Member of the Chamber of Deputies
- In office 5 July 1976 – 1 July 1987

Personal details
- Born: 21 April 1932 Sambuca di Sicilia, Italy
- Died: 20 July 2019 (aged 87) Trieste, Italy
- Party: PCI (until 1991) PRC (1991–1998) PdCI (1998–2014)
- Profession: Politician, engineer, teacher

= Antonino Cuffaro =

Italian politician (1932–2019)

Antonino Cuffaro (21 April 1932, Sambuca di Sicilia – 20 July 2019, Trieste) was an Italian politician.

==Biography==
Cuffaro was the son of Domenico Cuffaro, one of the founders of the Communist Party of Italy, leader of the Sicilian peasant and miners' movement and CGIL leader in the province of Agrigento.

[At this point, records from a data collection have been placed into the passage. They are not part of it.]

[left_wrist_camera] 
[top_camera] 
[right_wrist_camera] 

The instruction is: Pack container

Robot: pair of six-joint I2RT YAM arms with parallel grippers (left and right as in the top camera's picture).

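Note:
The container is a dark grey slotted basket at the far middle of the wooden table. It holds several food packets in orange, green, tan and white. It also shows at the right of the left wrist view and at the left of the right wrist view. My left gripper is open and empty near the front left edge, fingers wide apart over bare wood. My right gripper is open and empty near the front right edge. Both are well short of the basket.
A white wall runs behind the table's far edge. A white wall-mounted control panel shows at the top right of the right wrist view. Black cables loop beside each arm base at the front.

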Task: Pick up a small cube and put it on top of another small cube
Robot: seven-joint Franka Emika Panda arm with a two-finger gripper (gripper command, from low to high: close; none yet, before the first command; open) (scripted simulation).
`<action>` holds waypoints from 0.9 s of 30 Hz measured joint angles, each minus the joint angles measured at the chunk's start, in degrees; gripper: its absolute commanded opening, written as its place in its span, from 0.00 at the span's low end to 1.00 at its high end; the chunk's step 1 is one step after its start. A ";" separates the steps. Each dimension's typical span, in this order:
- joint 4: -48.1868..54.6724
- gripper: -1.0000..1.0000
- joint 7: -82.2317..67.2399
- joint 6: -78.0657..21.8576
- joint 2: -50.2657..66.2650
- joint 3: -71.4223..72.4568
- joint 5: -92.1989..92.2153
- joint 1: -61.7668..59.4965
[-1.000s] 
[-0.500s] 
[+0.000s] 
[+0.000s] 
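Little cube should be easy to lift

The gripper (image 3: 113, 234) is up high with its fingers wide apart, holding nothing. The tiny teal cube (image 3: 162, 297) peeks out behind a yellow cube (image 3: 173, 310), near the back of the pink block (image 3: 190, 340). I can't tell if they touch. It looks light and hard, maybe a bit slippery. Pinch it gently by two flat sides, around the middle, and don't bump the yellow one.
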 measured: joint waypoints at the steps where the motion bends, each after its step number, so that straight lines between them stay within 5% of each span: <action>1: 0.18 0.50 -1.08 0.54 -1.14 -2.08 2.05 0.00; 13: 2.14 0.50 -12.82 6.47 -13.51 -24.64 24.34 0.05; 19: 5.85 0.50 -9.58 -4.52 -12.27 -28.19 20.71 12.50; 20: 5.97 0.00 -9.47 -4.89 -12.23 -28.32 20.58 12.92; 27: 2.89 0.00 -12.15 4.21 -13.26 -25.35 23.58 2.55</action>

After graduating in Naval and Mechanical Engineering with the highest grades, he moved to Aquileia, Friuli-Venezia Giulia. He assumed a chair of engineering at the "Alessandro Volta" Technical Institute in Trieste and worked as a consultant in the engineering field.

At that time, Cuffaro joined the Italian Communist Party, and in 1962, he was elected municipal councillor in Trieste. He was also elected regional councillor of Friuli-Venezia Giulia (1967–1976). In 1969, he joined the central committee of PCI, where he remained until 1991, the year of its dissolution.

He was Deputy for three legislatures from 1976 to 1987. From 1979 to 1988, he was also responsible for Scientific and Technological Research in the National Directorate of PCI. From 1977 to 1979, he took part in the work of the special chamber commission for the reconstruction of the areas of Friuli Venezia Giulia and the Veneto region affected by the 1976 earthquake.

Following the dissolution of PCI, Cuffaro joined the Communist Refoundation Party, and in 1993, he ran for the party's secretariat, being defeated by Fausto Bertinotti. From 1994 to 1996, he served as a Member of the Senate.

In 1998, Cuffaro left the PRC and joined the Party of Italian Communists. He served as Undersecretary for Scientific Research from 1998 to 2001, in the First and Second D'Alema Governments and in the Second Amato Cabinet.

On the occasion of the IV National Congress of PdCI, in 2007, he was unanimously elected President of the party, replacing Armando Cossutta. He remained the party's president until July 2013, when he was appointed Honorary President of the party.